> **Exercise aim**:
Leaving out the images, reproduce every line of the data that follows exactly.

==========

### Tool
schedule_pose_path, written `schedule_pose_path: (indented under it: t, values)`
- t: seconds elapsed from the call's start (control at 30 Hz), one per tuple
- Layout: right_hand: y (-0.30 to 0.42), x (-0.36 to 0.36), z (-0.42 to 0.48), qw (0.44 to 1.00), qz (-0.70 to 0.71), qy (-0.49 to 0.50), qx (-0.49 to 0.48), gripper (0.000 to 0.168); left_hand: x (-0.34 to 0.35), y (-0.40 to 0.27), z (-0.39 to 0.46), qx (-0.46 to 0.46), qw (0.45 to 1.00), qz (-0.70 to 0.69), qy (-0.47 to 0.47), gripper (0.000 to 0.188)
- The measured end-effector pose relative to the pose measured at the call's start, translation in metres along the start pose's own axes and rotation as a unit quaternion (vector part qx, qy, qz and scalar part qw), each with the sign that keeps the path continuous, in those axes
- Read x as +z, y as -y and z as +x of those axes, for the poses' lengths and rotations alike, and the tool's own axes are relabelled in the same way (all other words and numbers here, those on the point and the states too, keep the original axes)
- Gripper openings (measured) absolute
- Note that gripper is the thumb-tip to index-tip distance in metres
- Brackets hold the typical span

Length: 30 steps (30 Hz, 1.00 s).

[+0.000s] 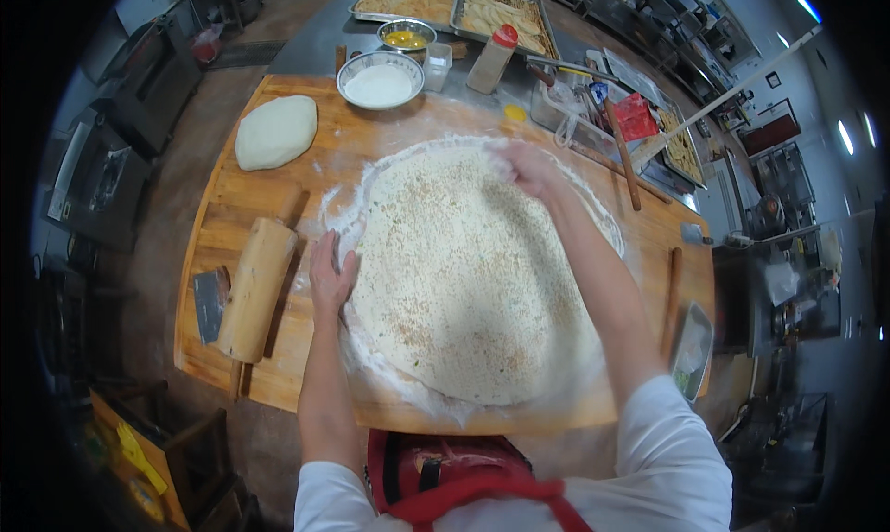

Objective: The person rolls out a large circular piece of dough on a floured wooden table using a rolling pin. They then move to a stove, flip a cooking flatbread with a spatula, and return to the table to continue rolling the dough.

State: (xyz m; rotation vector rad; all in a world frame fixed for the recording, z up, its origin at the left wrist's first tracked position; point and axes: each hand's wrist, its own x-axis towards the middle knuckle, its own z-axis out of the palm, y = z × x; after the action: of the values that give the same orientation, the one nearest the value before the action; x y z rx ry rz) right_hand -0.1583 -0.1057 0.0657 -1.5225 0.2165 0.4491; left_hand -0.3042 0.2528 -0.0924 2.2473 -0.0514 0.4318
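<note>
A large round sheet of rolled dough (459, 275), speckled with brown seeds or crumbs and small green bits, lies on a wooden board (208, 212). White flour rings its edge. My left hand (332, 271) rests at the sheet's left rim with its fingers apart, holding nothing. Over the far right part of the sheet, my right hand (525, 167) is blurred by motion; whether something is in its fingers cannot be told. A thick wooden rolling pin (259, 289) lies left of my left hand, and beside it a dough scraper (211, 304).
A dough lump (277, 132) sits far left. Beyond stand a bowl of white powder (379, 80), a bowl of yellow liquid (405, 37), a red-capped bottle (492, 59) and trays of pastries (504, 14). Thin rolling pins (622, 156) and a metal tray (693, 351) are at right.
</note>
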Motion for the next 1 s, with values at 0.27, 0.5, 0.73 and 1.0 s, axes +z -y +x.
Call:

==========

> **Solution for this exercise**:
### Tool
schedule_pose_path, written `schedule_pose_path: (indented under it: t, values)`
- t: seconds elapsed from the call's start (control at 30 Hz), one per tuple
- Layout: right_hand: y (-0.30 to 0.42), x (-0.36 to 0.36), z (-0.42 to 0.48), qw (0.44 to 1.00), qz (-0.70 to 0.71), qy (-0.49 to 0.50), qx (-0.49 to 0.48), gripper (0.000 to 0.168); left_hand: x (-0.34 to 0.35), y (-0.40 to 0.27), z (-0.39 to 0.46), qx (-0.46 to 0.46), qw (0.45 to 1.00), qz (-0.70 to 0.69), qy (-0.47 to 0.47), gripper (0.000 to 0.188)
- The measured end-effector pose relative to the pose measured at the call's start, translation in metres along the start pose's own axes and rotation as a unit quaternion (vector part qx, qy, qz and scalar part qw), each with the sign that keeps the path continuous, in those axes
- Read x as +z, y as -y and z as +x of those axes, for the poses' lengths and rotations alike, and the tool's own axes are relabelled in the same way (all other words and numbers here, those on the point and the states too, keep the original axes)
- Gripper openings (measured) absolute
- Note that gripper is the thumb-tip to index-tip distance in metres
- Brackets hold the typical span

Length: 30 steps (30 Hz, 1.00 s).

[+0.000s] 

Objective: The person rolls out a large circular piece of dough on a floured wooden table using a rolling pin. They then move to a stove, flip a cooking flatbread with a spatula, and return to the table to continue rolling the dough.

State: (xyz m; rotation vector rad; all in a world frame fixed for the recording, z up, its origin at the left wrist's first tracked position; point and axes: each hand's wrist, its own x-axis towards the middle knuckle, its own z-axis out of the palm, y = z × x; after the action: of the values that give the same orientation, the one nearest the value before the action; x y z rx ry rz) right_hand -0.1583 -0.1057 0.0657 -1.5225 0.2165 0.4491; left_hand -0.3042 0.2528 -0.0924 2.2473 -0.0514 0.4318
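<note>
A large round sheet of rolled dough (459, 275), speckled with brown seeds or crumbs and small green bits, lies on a wooden board (208, 212). White flour rings its edge. My left hand (332, 271) rests at the sheet's left rim with its fingers apart, holding nothing. Over the far right part of the sheet, my right hand (525, 167) is blurred by motion; whether something is in its fingers cannot be told. A thick wooden rolling pin (259, 289) lies left of my left hand, and beside it a dough scraper (211, 304).
A dough lump (277, 132) sits far left. Beyond stand a bowl of white powder (379, 80), a bowl of yellow liquid (405, 37), a red-capped bottle (492, 59) and trays of pastries (504, 14). Thin rolling pins (622, 156) and a metal tray (693, 351) are at right.
</note>
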Motion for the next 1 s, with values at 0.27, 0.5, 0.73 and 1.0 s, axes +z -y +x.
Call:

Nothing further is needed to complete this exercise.